Quadrant IV (lower right): \(x > 0\) and \(y < 0\). The \(x\)-coordinate is positive, the \(y\)-coordinate is negative.
Points that lie on an axis do not belong to any quadrant. For instance, \((3, 0)\) is on the \(x\)-axis and \((0, -5)\) is on the \(y\)-axis — neither lives in a quadrant.
A quick way to remember the sign pattern: start in Quadrant I where everything is positive \((+, +)\), then go counter-clockwise — the \(x\)-coordinate flips first \((-, +)\), then \(y\) flips too \((-, -)\), then \(x\) flips back \((+, -)\).
Why this matters for functions
In the next lesson, we will define the graph of a function \(f \colon A \to B\) as a subset of \(A \times B\). When \(A\) and \(B\) are subsets of \(\mathbb{R}\), the graph lives inside \(\mathbb{R}^2\) — the Cartesian plane — and we can draw it. The concepts of this lesson — ordered pairs, Cartesian product, coordinates, axes — are the language that makes that possible.
Connection to Computer Science
Ordered pairs are ubiquitous in programming: a pixel on the screen is located by a pair \((x, y)\) of coordinates, a database row is selected by a pair (table, key), and a point in a video game's world is stored as a tuple of numbers. The Cartesian product is what programmers call a "cross join" in database terminology — every row from one table paired with every row from another.
Is \(A \times B\) the same as \(B \times A\)?
We saw above that \(A \times B \neq B \times A\) in general. But could it happen that \(A \times B = B \times A\)?
Yes: if \(A = B\), then \(A \times B = A \times A = B \times A\). There is also the degenerate case where \(A\) or \(B\) is empty, making both products the empty set. But these are the only cases — if \(A \neq B\) and both are non-empty, then there exists an element in one that is not in the other, and that element shows up in the first component on one side but the second component on the other, producing a pair that belongs to one product but not the other.
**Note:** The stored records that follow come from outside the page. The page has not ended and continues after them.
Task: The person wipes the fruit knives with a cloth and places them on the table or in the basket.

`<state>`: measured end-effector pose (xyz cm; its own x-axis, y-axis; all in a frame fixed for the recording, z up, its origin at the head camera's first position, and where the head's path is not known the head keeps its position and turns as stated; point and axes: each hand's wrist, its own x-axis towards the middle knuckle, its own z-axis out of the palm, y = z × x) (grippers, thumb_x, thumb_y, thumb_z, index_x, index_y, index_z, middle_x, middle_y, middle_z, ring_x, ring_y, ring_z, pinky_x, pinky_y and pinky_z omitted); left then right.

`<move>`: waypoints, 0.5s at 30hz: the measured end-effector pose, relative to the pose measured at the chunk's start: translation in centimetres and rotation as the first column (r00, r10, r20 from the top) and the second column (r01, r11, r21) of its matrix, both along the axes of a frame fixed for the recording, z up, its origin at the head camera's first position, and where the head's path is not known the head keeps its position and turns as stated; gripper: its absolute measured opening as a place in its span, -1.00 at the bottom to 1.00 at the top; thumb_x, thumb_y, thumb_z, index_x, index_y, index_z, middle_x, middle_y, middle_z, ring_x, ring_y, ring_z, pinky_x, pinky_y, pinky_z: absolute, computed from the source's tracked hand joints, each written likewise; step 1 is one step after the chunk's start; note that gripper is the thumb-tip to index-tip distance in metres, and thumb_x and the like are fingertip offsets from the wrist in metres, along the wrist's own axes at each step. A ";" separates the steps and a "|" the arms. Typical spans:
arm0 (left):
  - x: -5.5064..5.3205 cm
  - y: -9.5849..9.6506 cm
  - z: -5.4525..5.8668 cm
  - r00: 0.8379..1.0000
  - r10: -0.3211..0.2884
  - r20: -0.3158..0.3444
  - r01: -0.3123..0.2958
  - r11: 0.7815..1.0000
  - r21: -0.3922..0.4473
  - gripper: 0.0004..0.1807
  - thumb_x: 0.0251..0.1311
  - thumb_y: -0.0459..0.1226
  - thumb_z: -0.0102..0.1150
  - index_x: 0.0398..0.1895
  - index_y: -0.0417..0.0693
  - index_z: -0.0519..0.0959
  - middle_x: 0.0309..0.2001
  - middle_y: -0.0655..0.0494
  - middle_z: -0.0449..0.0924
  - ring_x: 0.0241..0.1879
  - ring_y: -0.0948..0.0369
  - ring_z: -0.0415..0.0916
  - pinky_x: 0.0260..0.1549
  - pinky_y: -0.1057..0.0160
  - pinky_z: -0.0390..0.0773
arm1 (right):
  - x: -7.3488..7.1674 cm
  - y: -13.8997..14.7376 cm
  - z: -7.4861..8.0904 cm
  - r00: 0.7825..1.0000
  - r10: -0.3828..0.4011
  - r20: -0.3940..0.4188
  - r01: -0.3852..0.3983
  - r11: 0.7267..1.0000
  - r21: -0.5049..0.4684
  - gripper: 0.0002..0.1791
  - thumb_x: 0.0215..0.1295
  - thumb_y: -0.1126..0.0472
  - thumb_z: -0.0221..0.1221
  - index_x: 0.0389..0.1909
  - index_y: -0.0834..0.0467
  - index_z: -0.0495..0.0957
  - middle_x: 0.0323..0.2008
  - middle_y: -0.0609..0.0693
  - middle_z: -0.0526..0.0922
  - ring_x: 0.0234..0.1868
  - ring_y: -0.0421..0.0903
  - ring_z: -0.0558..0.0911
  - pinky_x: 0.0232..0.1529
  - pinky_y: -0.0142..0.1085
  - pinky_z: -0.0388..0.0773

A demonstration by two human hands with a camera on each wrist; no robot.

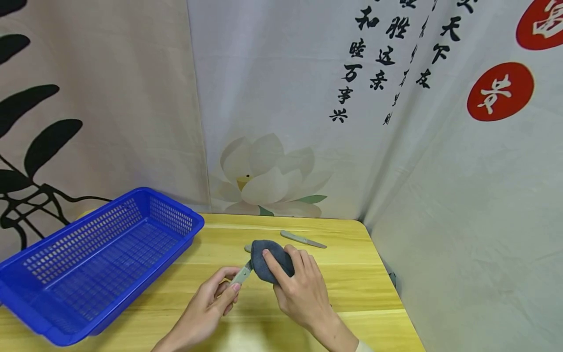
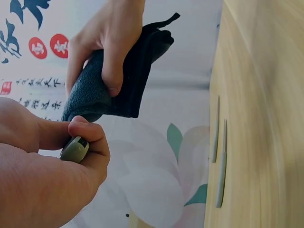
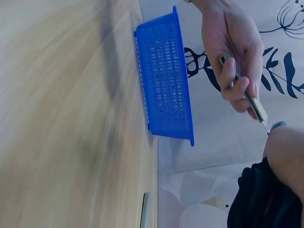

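My left hand (image 1: 204, 304) grips the pale green handle of a knife (image 1: 242, 275), which points up and right, away from me. In my right hand (image 1: 305, 293) is a folded dark blue-grey cloth (image 1: 260, 266), wrapped over the blade so that most of the blade is hidden. The left wrist view shows the right thumb pressing on the cloth (image 2: 85, 95) close to the left fingertips. Beyond the hands, a second knife (image 1: 303, 239) lies on the table. Another knife (image 2: 222, 166) lies near it, mostly hidden behind the cloth in the head view.
A large blue plastic basket (image 1: 119, 310) with perforated walls stands at the left of the wooden table (image 1: 352, 288). Printed curtains (image 1: 281, 98) hang behind the table and along its right side.
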<state>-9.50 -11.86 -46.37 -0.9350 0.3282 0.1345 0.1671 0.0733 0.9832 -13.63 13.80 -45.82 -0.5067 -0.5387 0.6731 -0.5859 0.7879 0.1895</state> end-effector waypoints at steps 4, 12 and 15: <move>0.1 -0.2 -0.1 1.000 -0.018 -0.016 0.018 1.000 -0.002 -0.67 0.81 -0.26 0.00 0.42 -0.24 0.49 -0.29 0.07 0.48 -0.43 0.41 0.39 -0.52 0.34 0.43 | -0.7 0.6 -0.1 1.000 -0.005 -0.019 0.005 1.000 -0.030 -0.27 0.35 0.14 0.27 0.58 -0.14 0.57 0.21 0.24 0.65 -0.06 0.07 0.57 -0.08 -0.10 0.65; 0.2 -0.3 -0.2 0.999 -0.012 -0.042 0.012 1.000 0.006 -0.69 0.78 -0.29 0.03 0.40 -0.23 0.52 -0.29 0.03 0.52 -0.43 0.42 0.42 -0.52 0.34 0.47 | -2.3 2.2 -0.2 0.998 -0.002 -0.062 -0.006 0.993 -0.121 -0.24 0.27 0.24 0.24 0.56 -0.06 0.60 0.14 0.30 0.66 -0.09 0.12 0.60 -0.08 0.01 0.70; 0.2 -0.3 -0.2 1.000 0.012 -0.025 -0.011 1.000 0.008 -0.67 0.78 -0.28 0.05 0.42 -0.23 0.52 -0.27 0.02 0.55 -0.42 0.39 0.45 -0.49 0.33 0.51 | -2.5 2.7 -0.1 0.998 -0.018 -0.061 0.007 0.985 -0.173 -0.22 0.23 0.28 0.25 0.56 -0.05 0.60 0.14 0.31 0.64 -0.11 0.14 0.60 -0.10 0.04 0.69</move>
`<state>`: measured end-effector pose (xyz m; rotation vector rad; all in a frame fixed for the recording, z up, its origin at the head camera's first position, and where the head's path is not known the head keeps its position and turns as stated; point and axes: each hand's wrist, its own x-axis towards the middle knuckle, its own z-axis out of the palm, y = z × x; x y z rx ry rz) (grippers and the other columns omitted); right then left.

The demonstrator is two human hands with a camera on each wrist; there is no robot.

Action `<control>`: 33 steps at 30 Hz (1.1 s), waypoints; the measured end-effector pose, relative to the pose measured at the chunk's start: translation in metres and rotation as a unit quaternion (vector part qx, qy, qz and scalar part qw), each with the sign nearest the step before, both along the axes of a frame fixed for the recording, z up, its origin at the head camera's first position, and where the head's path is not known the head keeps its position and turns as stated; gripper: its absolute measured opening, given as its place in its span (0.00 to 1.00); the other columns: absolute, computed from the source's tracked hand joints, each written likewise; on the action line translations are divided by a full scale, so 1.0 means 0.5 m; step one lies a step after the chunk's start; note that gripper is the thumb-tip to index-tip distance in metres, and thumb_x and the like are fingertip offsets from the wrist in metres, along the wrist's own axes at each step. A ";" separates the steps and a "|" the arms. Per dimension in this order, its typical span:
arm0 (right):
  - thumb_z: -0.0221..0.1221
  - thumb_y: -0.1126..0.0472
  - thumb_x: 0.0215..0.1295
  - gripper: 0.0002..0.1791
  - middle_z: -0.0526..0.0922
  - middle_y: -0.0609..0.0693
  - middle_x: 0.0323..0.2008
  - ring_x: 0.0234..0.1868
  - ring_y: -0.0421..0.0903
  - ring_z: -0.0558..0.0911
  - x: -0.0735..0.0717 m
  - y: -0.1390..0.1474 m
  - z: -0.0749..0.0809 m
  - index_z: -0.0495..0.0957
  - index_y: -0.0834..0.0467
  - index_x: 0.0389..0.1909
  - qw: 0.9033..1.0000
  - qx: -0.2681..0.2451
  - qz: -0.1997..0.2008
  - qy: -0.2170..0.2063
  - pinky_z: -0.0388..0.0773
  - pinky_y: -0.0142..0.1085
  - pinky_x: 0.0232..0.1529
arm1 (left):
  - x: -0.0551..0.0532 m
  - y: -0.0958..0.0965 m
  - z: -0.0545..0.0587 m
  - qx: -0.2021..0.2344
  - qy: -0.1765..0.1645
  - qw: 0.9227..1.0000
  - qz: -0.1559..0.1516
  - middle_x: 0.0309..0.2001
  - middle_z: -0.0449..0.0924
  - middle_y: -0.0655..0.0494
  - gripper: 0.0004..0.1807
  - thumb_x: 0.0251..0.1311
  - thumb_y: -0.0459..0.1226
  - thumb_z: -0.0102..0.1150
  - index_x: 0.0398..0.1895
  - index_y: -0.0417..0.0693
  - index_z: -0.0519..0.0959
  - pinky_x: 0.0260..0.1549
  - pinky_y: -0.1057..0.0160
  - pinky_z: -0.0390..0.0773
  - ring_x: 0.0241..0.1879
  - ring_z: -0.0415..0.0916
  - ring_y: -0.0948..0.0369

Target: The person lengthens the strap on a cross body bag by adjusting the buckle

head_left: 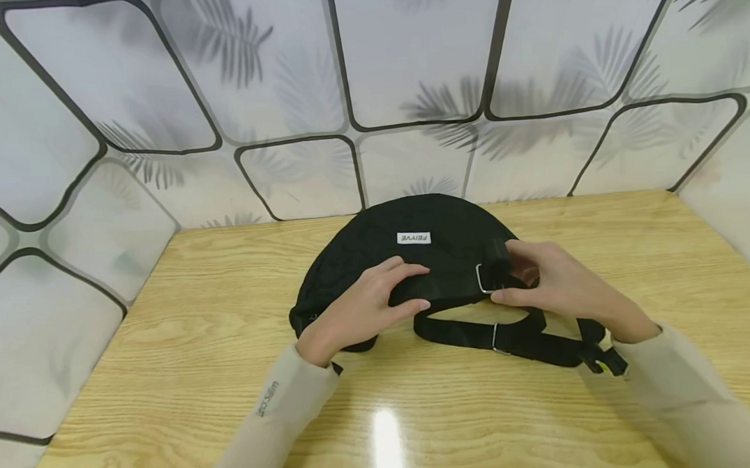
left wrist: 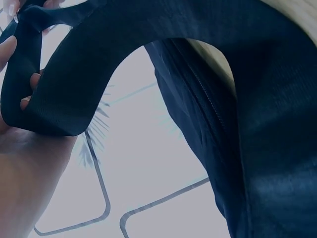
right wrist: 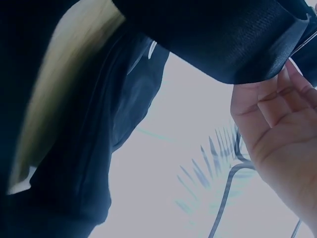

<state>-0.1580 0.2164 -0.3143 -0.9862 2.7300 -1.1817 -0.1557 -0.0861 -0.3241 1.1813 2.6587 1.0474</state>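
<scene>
A black half-moon waist bag (head_left: 357,245) lies on the table, curved side away from me, with a small white label (head_left: 413,238) upside down on its front. My left hand (head_left: 371,293) is at the bag's near edge; in the left wrist view its fingers curl round a folded part of the wide black strap (left wrist: 74,84), thumb apart. To the right, my right hand (head_left: 559,275) pinches the strap beside a metal ring (head_left: 480,280). The right wrist view shows that strap (right wrist: 223,44) over the fingertips. A second metal slider (head_left: 495,338) sits on the strap loop below.
The wooden table (head_left: 186,382) runs up to a wall (head_left: 411,58) with a leaf and stone pattern. Under the right sleeve lies the strap's end with a black buckle (head_left: 609,361). Light glares on the table (head_left: 387,443) in front.
</scene>
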 end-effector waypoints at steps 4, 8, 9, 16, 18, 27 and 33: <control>0.71 0.65 0.58 0.16 0.82 0.43 0.35 0.35 0.38 0.83 0.001 0.013 -0.004 0.79 0.59 0.46 1.000 -0.006 0.002 0.000 0.82 0.36 0.36 | 0.002 -0.008 0.000 0.002 0.004 1.000 -0.001 0.49 0.75 0.51 0.26 0.71 0.42 0.62 0.67 0.38 0.73 0.42 0.63 0.75 0.34 0.70 0.63; 0.72 0.66 0.57 0.19 0.82 0.43 0.37 0.36 0.37 0.82 0.002 0.024 -0.009 0.80 0.60 0.49 1.000 -0.004 0.003 0.008 0.81 0.36 0.36 | 0.003 -0.016 -0.003 0.006 0.008 1.000 -0.003 0.48 0.75 0.51 0.26 0.71 0.41 0.63 0.66 0.37 0.74 0.40 0.64 0.75 0.33 0.68 0.63; 0.72 0.66 0.57 0.19 0.82 0.43 0.36 0.35 0.37 0.82 0.002 0.026 -0.009 0.80 0.60 0.49 1.000 -0.003 0.003 0.010 0.81 0.36 0.35 | 0.003 -0.017 -0.003 0.007 0.008 1.000 -0.004 0.48 0.75 0.51 0.26 0.71 0.41 0.63 0.66 0.36 0.74 0.40 0.64 0.75 0.33 0.69 0.63; 0.72 0.67 0.57 0.20 0.82 0.42 0.37 0.34 0.37 0.80 0.005 0.044 -0.016 0.80 0.60 0.50 1.000 -0.002 0.003 0.018 0.80 0.35 0.34 | 0.003 -0.024 -0.005 0.004 0.010 1.000 -0.004 0.49 0.75 0.52 0.25 0.71 0.40 0.63 0.65 0.37 0.75 0.42 0.63 0.75 0.39 0.71 0.62; 0.72 0.67 0.57 0.20 0.82 0.42 0.38 0.35 0.37 0.80 0.006 0.052 -0.020 0.80 0.59 0.50 1.000 -0.005 0.004 0.020 0.80 0.34 0.34 | 0.003 -0.027 -0.005 0.001 0.013 1.000 -0.003 0.49 0.75 0.52 0.25 0.71 0.40 0.62 0.65 0.37 0.75 0.41 0.63 0.75 0.38 0.71 0.62; 0.73 0.71 0.54 0.23 0.80 0.39 0.37 0.33 0.37 0.77 0.008 0.080 -0.032 0.79 0.62 0.51 0.999 -0.003 0.008 0.045 0.76 0.31 0.31 | 0.005 -0.043 -0.001 0.003 0.007 1.000 -0.003 0.45 0.74 0.55 0.25 0.71 0.40 0.62 0.65 0.36 0.75 0.38 0.63 0.73 0.33 0.67 0.63; 0.74 0.71 0.52 0.25 0.80 0.38 0.37 0.34 0.35 0.78 0.008 0.087 -0.033 0.79 0.63 0.52 0.998 0.002 0.008 0.056 0.77 0.30 0.32 | 0.006 -0.051 -0.003 0.014 0.011 1.000 -0.004 0.44 0.74 0.55 0.24 0.71 0.39 0.62 0.65 0.36 0.75 0.38 0.63 0.72 0.34 0.67 0.63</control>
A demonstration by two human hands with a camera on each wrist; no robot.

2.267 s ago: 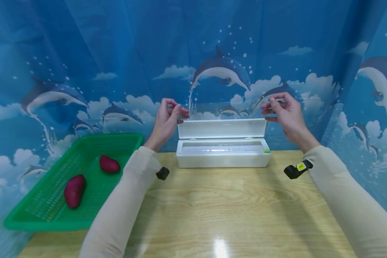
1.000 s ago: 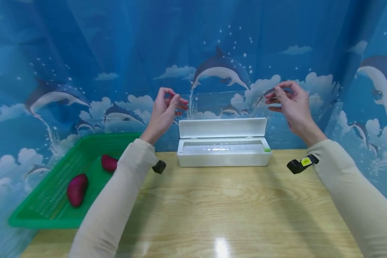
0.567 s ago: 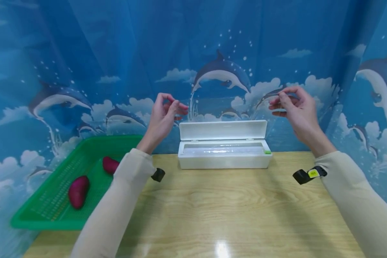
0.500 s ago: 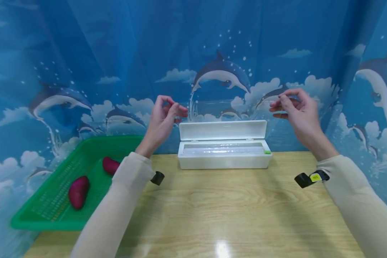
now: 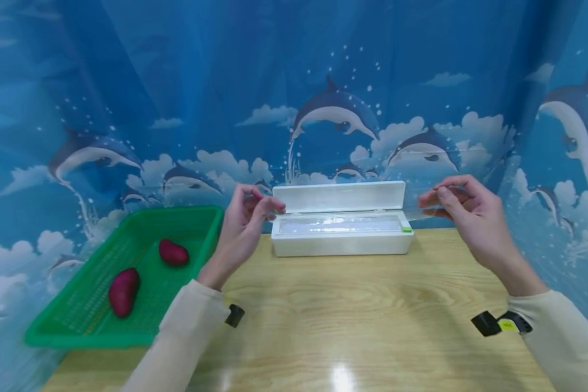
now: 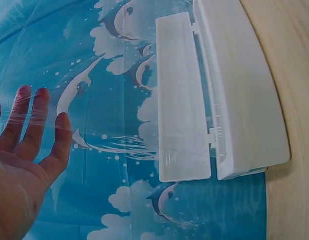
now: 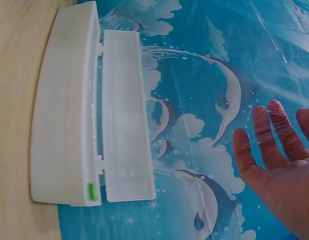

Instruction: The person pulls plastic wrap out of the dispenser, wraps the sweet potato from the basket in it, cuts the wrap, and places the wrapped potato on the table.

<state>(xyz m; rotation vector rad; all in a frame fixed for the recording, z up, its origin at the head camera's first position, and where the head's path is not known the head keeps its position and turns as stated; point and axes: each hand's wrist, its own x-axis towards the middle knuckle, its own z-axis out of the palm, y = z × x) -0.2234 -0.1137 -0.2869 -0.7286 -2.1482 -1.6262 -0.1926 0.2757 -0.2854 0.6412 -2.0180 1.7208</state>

This is a small but telling example of why order matters in mathematics. The passage from sets (where \(\{a, b\} = \{b, a\}\)) to ordered pairs (where \((a, b) \neq (b, a)\) in general) is a genuine increase in structure.
Exercises
Exercise 1
Decide whether each statement is true or false.
Exercise 2
Let \(A = \{1, 2, 3\}\) and \(B = \{x, y\}\). Answer the following questions about \(A \times B\).
Exercise 3
Let \(M = \{a, b\}\) and \(N = \{1, 2, 3\}\).
Exercise 4
Determine the quadrant in which each point lies.
Exercise 5
Let \(A\) and \(B\) be non-empty sets. Decide whether each statement is true or false.
Summary
An ordered pair \((a, b)\) records two objects in a fixed order. \((a, b) = (c, d)\) iff \(a = c\) and \(b = d\).
The Cartesian product \(A \times B = \{(a,b) \mid a \in A,\; b \in B\}\). If \(|A| = m\) and \(|B| = n\), then \(|A \times B| = mn\).
In general \(A \times B \neq B \times A\).
The Cartesian plane is \(\mathbb{R}^2 = \mathbb{R} \times \mathbb{R}\), represented by two perpendicular axes. Each point is an ordered pair \((x, y)\).
The axes divide the plane into four quadrants.
This framework, due to Descartes, is what allows us to draw the graph of a function in the next lesson.